Action item
Start to finish, the listing must be rewritten exactly.

Information provided
□ □ □ □

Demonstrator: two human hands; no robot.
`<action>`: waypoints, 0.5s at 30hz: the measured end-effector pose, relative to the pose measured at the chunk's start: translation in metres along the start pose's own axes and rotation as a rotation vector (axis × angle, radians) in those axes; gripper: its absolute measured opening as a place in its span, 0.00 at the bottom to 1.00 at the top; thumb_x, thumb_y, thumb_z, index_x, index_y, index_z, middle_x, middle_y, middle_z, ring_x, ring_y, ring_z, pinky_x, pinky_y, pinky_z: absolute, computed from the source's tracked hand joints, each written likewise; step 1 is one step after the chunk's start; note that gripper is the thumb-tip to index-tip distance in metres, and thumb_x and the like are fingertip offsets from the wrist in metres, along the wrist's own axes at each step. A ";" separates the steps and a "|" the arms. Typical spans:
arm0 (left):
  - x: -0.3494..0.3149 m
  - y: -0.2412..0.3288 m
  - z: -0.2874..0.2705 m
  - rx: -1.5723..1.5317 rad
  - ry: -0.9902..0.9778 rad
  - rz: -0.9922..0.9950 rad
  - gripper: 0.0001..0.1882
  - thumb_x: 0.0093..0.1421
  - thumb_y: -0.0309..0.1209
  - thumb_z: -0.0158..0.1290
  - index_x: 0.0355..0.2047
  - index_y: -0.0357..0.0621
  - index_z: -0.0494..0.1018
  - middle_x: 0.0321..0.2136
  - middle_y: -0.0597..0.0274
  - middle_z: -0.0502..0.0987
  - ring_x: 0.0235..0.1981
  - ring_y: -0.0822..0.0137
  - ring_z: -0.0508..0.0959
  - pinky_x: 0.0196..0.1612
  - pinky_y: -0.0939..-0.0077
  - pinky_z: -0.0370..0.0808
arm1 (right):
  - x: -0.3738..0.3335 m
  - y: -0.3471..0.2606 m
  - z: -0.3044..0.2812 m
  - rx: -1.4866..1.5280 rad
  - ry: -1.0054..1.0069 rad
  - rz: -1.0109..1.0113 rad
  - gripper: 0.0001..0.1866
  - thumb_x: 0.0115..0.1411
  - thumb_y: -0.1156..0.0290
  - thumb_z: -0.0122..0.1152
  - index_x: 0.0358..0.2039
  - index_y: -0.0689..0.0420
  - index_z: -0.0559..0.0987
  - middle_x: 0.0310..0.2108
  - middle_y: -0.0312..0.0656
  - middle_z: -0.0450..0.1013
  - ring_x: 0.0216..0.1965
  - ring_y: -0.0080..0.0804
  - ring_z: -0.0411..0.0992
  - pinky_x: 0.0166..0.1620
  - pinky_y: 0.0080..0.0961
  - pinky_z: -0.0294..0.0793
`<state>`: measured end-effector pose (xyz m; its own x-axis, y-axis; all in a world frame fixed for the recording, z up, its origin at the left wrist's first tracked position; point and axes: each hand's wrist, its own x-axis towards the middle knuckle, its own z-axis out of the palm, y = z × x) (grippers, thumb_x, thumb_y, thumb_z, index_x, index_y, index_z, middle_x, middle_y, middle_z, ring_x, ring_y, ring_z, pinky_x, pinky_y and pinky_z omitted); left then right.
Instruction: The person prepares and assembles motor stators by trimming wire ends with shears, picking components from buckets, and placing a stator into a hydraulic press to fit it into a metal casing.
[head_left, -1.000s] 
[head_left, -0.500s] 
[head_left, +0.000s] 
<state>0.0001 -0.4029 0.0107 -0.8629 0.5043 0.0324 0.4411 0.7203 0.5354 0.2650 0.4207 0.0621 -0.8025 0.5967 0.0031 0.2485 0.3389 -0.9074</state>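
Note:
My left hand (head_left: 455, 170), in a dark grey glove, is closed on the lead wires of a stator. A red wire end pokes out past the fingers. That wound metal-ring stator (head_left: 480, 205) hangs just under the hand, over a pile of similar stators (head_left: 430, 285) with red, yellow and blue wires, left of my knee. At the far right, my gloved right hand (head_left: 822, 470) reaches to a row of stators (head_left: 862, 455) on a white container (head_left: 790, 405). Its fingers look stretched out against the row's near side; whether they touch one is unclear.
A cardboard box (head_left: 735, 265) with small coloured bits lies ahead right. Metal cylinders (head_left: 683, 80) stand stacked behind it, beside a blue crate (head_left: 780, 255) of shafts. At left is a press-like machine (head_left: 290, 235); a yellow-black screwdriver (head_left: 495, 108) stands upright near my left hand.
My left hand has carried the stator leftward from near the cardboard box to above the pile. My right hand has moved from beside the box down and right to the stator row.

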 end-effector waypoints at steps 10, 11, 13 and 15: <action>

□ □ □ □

Reply to the exercise
Demonstrator: two human hands; no robot.
`<action>`: waypoints, 0.5s at 30hz: the measured end-effector pose, relative to the pose measured at the chunk's start: translation in metres along the start pose's own axes and rotation as a rotation vector (axis × angle, radians) in those axes; gripper: its absolute measured opening as a place in its span, 0.00 at the bottom to 1.00 at the top; thumb_x, thumb_y, thumb_z, index_x, index_y, index_z, middle_x, middle_y, middle_z, ring_x, ring_y, ring_z, pinky_x, pinky_y, pinky_z: absolute, computed from the source's tracked hand joints, each written likewise; step 1 is one step after the chunk's start; note that gripper is the thumb-tip to index-tip distance in metres, and thumb_x and the like are fingertip offsets from the wrist in metres, along the wrist's own axes at each step. A ";" separates the steps and a "|" the arms. Typical spans:
arm0 (left):
  - x: -0.3494..0.3149 m
  - y: -0.2412..0.3288 m
  - z: -0.2874..0.2705 m
  - rx: -1.5723..1.5317 rad
  - ry: -0.9902..0.9778 rad
  - rz: -0.9922..0.9950 rad
  - gripper: 0.0001..0.1882
  - thumb_x: 0.0093..0.1421
  - thumb_y: -0.0309..0.1209
  - thumb_z: -0.0158..0.1290
  - index_x: 0.0355..0.2047
  - index_y: -0.0357..0.0621
  - index_z: -0.0494..0.1018
  - middle_x: 0.0321..0.2136
  - middle_y: -0.0597..0.0274
  - middle_z: -0.0502..0.0987
  - ring_x: 0.0235..0.1981
  - ring_y: -0.0822..0.0137
  - ring_z: -0.0508..0.0959
  - pinky_x: 0.0196..0.1612
  - pinky_y: -0.0939..-0.0077
  - pinky_z: -0.0370..0.0808
arm1 (right):
  - x: -0.3738..0.3335 m
  - y: -0.3471..0.2606 m
  - z: -0.3044..0.2812 m
  - rx: -1.4866..1.5280 rad
  - ry: -1.0054..1.0069 rad
  - rz: -1.0109..1.0113 rad
  - gripper: 0.0001..0.1866
  - thumb_x: 0.0115..0.1411
  - thumb_y: -0.1156..0.0290
  - thumb_z: -0.0122..0.1152
  - index_x: 0.0358..0.2039
  - index_y: -0.0689..0.0420
  - index_z: -0.0559..0.0987
  - middle_x: 0.0310..0.2108
  - middle_y: -0.0312..0.0656
  - middle_z: -0.0450..0.1013
  - ring_x: 0.0216..0.1965
  - ring_y: -0.0080..0.0804
  - ring_z: -0.0411..0.0992
  - pinky_x: 0.0166..0.1620
  - pinky_y: 0.0080..0.0961
  - pinky_z: -0.0294..0.0793
`<state>`: measured end-effector pose (xyz m; its own x-axis, y-axis; all in a world frame fixed for the recording, z up, its origin at the left wrist's first tracked position; point and axes: each hand's wrist, its own x-axis towards the middle knuckle, its own z-axis out of the palm, y = z × x) (grippers, thumb_x, thumb_y, thumb_z, index_x, index_y, index_z, middle_x, middle_y, middle_z, ring_x, ring_y, ring_z, pinky_x, pinky_y and pinky_z omitted); left then right.
Instruction: The person prepares and assembles motor stators by trimming wire ends with shears, picking components from buckets, and placing a stator into a hydraulic press to fit it into a metal casing.
[head_left, -1.000s] 
[head_left, -0.500s] 
[head_left, +0.000s] 
<state>0.0001 -0.4029 0.0107 -0.8629 0.5043 0.0324 0.4411 0.7203 0.5354 0.2650 0.4207 0.0621 -0.8025 0.5967 0.0031 0.2485 0.3389 -0.9074</state>
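Note:
My left hand (head_left: 455, 170), in a dark grey glove, is closed on the lead wires of a stator. A red wire end pokes out past the fingers. That wound metal-ring stator (head_left: 480, 205) hangs just under the hand, over a pile of similar stators (head_left: 430, 285) with red, yellow and blue wires, left of my knee. At the far right, my gloved right hand (head_left: 822, 470) reaches to a row of stators (head_left: 862, 455) on a white container (head_left: 790, 405). Its fingers look stretched out against the row's near side; whether they touch one is unclear.
A cardboard box (head_left: 735, 265) with small coloured bits lies ahead right. Metal cylinders (head_left: 683, 80) stand stacked behind it, beside a blue crate (head_left: 780, 255) of shafts. At left is a press-like machine (head_left: 290, 235); a yellow-black screwdriver (head_left: 495, 108) stands upright near my left hand.
My left hand has carried the stator leftward from near the cardboard box to above the pile. My right hand has moved from beside the box down and right to the stator row.
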
 end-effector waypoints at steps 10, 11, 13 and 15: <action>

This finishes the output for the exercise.